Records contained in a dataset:
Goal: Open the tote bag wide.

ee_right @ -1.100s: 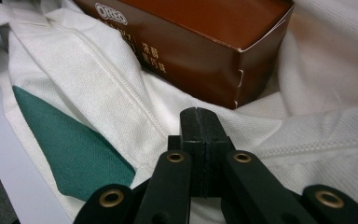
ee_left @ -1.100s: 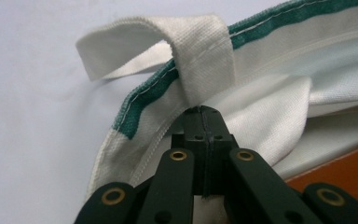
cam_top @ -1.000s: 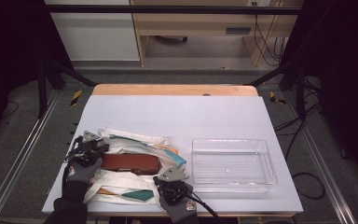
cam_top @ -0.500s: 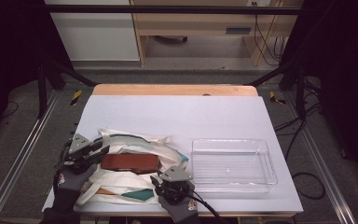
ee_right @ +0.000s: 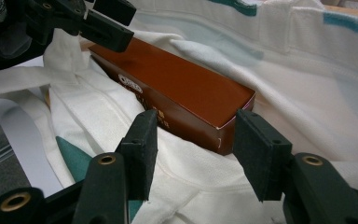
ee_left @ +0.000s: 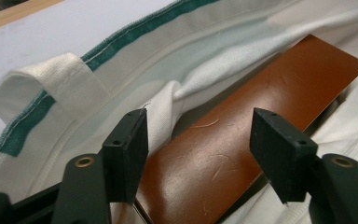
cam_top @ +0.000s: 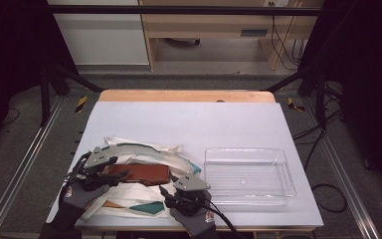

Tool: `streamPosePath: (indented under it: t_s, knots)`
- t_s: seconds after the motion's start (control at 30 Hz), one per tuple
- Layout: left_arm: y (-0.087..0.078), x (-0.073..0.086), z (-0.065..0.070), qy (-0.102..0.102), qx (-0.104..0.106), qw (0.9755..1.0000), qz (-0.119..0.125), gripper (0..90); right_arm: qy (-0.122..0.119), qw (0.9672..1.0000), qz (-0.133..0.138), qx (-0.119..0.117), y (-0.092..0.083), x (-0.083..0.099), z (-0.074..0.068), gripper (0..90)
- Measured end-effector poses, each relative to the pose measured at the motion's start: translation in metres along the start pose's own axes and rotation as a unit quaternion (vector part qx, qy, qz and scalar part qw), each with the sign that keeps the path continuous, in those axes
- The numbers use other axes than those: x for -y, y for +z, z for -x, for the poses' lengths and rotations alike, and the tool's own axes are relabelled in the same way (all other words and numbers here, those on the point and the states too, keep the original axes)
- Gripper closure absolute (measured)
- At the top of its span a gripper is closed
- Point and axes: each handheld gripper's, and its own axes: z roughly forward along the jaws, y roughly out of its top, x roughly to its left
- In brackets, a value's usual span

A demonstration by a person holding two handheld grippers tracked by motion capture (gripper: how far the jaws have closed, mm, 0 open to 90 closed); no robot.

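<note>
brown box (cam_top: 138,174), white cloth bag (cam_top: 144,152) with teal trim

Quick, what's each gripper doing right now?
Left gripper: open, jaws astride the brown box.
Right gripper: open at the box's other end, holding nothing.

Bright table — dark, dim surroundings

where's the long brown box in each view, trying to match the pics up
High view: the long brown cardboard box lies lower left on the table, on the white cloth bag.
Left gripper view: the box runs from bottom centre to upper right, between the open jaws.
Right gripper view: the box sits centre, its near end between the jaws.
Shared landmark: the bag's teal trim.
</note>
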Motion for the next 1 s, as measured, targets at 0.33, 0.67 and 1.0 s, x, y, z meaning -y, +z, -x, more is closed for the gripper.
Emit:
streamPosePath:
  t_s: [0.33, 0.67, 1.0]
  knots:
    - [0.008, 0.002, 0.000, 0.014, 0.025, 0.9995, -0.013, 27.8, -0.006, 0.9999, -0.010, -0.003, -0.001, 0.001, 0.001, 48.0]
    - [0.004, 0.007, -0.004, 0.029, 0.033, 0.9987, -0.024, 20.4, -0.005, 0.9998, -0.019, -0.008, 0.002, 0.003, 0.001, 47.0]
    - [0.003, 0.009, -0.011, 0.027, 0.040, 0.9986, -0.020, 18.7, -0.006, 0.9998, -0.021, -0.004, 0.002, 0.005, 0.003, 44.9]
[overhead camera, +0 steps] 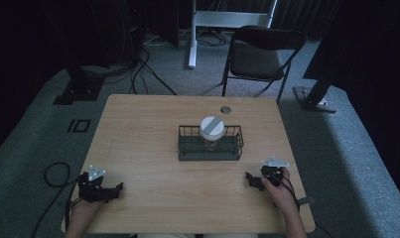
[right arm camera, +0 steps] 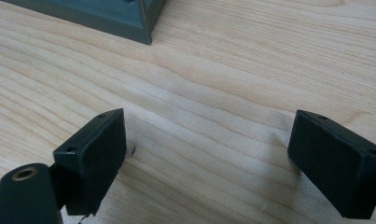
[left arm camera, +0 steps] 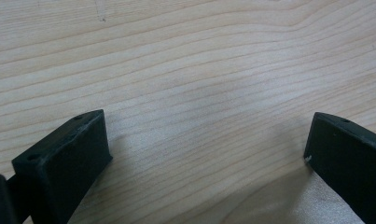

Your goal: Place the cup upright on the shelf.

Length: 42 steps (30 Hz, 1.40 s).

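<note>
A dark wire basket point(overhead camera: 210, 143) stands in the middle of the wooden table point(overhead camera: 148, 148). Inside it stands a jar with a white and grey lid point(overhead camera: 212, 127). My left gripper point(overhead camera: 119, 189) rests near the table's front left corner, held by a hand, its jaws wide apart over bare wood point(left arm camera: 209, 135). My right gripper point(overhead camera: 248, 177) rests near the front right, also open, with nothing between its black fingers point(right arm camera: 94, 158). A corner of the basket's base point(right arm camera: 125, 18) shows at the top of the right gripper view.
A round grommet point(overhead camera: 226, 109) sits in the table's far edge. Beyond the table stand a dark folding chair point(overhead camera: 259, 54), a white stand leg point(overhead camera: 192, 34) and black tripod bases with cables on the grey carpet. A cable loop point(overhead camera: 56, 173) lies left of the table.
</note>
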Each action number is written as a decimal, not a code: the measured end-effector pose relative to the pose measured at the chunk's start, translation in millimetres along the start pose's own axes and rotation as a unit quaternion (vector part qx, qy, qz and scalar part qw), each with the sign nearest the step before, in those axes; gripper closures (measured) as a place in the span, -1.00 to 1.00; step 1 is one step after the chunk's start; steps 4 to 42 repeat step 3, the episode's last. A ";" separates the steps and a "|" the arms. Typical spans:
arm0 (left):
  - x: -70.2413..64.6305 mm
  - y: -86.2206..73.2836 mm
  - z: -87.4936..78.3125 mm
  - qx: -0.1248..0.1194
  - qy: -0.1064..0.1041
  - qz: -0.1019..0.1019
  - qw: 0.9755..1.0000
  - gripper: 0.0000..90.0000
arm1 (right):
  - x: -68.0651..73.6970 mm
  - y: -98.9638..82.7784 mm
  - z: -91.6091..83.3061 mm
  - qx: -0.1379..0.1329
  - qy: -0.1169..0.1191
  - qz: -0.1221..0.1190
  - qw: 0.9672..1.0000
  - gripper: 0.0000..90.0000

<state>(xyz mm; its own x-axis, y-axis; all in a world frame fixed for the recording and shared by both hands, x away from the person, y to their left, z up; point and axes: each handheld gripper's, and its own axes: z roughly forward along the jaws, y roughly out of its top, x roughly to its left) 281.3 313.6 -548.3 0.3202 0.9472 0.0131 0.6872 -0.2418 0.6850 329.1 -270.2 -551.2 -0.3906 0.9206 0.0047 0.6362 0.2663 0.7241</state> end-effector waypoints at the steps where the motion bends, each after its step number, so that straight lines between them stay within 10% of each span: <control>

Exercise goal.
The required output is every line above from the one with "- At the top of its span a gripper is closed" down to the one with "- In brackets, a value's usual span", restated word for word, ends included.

Solution to the exercise.
- At the top of its span a gripper is closed
- Point and axes: each handheld gripper's, and its own axes: z roughly forward along the jaws, y roughly out of its top, x roughly to its left
- In brackets, a value's usual span

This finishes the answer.